▶ _Saved data entries_:

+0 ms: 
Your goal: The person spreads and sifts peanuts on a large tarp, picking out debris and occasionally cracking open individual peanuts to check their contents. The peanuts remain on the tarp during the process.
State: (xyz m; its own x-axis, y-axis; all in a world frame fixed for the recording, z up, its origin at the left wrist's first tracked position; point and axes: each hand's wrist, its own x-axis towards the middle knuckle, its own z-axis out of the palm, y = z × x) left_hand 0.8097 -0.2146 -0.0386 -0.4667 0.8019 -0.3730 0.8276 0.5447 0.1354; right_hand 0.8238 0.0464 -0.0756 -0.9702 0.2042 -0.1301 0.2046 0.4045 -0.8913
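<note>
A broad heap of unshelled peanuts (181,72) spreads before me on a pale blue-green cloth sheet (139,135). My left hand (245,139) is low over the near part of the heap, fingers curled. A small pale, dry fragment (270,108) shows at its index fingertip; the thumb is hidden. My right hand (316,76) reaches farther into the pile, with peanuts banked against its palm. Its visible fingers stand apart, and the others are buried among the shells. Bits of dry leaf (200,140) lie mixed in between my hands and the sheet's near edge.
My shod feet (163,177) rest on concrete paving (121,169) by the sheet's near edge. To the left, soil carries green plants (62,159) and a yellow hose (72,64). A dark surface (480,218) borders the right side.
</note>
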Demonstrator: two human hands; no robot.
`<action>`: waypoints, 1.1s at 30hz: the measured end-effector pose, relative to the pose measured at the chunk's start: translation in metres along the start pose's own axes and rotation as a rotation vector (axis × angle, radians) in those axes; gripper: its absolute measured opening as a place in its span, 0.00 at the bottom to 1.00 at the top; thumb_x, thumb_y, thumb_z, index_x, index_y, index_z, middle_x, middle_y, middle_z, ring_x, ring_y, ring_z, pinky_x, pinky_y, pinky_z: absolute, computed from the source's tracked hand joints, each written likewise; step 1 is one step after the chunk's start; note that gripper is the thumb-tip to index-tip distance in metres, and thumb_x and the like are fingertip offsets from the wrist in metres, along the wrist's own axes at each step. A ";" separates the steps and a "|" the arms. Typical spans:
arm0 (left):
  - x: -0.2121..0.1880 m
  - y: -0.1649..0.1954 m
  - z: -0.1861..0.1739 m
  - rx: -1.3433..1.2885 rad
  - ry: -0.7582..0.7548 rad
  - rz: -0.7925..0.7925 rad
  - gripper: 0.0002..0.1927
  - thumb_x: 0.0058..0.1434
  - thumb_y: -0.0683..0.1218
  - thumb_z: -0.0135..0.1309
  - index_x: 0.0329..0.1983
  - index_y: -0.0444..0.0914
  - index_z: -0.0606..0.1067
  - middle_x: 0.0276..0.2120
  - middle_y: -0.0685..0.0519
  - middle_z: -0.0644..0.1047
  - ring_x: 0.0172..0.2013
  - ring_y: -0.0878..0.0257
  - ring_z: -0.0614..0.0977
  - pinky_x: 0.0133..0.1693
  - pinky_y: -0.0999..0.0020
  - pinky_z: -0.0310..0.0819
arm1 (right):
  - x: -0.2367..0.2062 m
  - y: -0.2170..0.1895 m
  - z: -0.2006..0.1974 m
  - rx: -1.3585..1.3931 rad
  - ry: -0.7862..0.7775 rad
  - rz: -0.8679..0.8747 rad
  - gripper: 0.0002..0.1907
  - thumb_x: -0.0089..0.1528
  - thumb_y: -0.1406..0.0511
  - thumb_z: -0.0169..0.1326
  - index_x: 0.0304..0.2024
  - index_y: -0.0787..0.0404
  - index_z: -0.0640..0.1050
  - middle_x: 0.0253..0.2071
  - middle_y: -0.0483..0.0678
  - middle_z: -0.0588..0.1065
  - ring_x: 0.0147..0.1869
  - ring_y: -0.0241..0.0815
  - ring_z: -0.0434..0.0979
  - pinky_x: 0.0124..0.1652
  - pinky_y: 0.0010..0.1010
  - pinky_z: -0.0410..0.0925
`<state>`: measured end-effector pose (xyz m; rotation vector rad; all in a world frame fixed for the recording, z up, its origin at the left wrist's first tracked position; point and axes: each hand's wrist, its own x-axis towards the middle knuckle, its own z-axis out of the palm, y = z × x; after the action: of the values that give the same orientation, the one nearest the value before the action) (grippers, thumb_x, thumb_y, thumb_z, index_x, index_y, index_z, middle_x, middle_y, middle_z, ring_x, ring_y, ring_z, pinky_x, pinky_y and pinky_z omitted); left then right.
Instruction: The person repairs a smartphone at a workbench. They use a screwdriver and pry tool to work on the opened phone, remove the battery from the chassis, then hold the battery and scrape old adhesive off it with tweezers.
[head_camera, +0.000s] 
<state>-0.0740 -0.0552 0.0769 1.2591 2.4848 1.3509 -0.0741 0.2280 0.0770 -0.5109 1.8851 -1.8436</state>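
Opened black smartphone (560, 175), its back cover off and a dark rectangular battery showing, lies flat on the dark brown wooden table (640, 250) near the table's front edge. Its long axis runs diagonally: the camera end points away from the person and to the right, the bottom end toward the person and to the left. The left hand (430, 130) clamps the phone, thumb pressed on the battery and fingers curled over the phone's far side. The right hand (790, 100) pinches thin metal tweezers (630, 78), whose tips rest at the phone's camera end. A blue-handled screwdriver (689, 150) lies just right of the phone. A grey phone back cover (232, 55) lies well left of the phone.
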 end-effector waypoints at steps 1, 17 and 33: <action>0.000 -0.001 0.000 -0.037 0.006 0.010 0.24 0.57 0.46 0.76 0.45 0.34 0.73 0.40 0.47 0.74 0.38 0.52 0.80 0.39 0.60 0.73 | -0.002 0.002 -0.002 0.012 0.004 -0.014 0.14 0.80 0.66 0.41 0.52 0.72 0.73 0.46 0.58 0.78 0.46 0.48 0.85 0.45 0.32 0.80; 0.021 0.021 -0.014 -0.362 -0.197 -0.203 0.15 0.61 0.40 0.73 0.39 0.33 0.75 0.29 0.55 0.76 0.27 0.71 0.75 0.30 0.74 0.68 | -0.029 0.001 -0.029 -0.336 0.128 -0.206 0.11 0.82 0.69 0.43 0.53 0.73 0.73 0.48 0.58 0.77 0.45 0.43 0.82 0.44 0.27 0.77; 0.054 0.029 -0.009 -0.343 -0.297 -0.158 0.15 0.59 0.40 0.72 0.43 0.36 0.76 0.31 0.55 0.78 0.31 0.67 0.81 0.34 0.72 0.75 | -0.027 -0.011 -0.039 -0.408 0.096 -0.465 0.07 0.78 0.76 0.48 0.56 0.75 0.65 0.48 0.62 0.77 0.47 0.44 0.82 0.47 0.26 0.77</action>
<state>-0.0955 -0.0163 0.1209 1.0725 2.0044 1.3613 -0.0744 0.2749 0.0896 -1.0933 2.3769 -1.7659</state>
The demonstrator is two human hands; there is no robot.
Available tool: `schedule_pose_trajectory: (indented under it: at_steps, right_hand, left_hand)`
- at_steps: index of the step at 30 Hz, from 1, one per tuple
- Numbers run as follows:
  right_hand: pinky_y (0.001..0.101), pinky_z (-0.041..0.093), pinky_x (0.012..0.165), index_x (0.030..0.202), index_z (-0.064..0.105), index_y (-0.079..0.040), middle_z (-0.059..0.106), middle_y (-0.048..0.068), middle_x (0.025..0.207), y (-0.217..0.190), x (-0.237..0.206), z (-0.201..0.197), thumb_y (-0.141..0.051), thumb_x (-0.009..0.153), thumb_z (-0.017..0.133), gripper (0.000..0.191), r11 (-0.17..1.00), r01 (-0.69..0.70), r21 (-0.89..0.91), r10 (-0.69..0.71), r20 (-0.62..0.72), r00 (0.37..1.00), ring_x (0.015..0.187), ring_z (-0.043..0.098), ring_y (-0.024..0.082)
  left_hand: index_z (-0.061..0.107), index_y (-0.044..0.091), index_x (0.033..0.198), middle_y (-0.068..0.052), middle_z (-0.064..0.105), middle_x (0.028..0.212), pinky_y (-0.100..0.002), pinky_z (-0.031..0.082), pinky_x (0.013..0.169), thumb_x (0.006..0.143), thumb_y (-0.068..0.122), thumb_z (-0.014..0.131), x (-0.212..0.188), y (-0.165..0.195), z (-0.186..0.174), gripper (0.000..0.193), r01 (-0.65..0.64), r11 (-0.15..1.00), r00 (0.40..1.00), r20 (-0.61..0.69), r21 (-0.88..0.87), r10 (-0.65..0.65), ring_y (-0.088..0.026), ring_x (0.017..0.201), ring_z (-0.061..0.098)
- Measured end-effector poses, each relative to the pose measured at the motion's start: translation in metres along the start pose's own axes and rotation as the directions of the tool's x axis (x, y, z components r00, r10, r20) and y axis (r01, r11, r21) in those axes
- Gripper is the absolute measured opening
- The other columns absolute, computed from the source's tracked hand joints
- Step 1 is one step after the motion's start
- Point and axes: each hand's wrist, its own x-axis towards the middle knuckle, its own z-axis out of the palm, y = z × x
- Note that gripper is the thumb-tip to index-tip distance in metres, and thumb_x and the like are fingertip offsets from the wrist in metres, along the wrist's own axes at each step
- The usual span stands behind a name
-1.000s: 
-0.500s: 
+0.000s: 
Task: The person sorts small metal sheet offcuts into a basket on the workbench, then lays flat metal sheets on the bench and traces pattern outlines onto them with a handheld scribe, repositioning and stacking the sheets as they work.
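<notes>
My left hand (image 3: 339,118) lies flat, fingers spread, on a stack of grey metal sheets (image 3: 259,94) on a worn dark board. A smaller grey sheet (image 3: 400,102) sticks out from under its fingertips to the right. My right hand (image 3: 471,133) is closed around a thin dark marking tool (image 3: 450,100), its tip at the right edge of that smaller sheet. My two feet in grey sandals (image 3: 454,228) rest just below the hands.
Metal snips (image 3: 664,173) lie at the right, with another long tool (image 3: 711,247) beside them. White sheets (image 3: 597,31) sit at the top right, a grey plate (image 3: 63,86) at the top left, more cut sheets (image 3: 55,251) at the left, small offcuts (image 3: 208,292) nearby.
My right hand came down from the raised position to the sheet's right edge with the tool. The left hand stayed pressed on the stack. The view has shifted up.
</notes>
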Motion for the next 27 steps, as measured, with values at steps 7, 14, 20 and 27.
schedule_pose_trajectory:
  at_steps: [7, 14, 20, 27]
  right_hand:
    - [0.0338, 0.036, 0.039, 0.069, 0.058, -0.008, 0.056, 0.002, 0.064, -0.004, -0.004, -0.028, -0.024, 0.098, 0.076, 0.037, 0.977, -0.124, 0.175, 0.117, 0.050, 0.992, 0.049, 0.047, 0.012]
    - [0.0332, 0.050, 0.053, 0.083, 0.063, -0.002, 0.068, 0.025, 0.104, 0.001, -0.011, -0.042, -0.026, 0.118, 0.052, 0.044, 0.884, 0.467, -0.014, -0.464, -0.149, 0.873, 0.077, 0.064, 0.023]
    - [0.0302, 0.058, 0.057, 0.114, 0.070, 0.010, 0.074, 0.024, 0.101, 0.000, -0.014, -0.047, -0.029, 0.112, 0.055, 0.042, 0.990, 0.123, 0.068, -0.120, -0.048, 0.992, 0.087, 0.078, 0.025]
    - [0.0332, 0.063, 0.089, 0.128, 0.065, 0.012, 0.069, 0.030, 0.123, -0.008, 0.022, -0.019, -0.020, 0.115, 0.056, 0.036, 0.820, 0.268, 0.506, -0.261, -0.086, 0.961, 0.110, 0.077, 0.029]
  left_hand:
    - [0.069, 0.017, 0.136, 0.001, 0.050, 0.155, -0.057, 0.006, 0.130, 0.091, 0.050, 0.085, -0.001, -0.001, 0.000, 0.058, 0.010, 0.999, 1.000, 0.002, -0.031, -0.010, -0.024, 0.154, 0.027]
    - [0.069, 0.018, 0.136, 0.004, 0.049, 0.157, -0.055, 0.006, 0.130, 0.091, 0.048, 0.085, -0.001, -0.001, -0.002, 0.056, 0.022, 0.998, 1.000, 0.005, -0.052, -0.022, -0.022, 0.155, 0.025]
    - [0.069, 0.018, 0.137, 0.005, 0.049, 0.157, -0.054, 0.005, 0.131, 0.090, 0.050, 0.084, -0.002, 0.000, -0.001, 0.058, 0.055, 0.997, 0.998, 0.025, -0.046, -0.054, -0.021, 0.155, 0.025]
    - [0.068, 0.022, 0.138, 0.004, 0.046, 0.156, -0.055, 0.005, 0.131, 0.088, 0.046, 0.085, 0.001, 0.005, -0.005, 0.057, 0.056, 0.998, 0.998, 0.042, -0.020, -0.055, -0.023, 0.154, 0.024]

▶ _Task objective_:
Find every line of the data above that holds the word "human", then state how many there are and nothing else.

▶ _Solution for this problem_:
2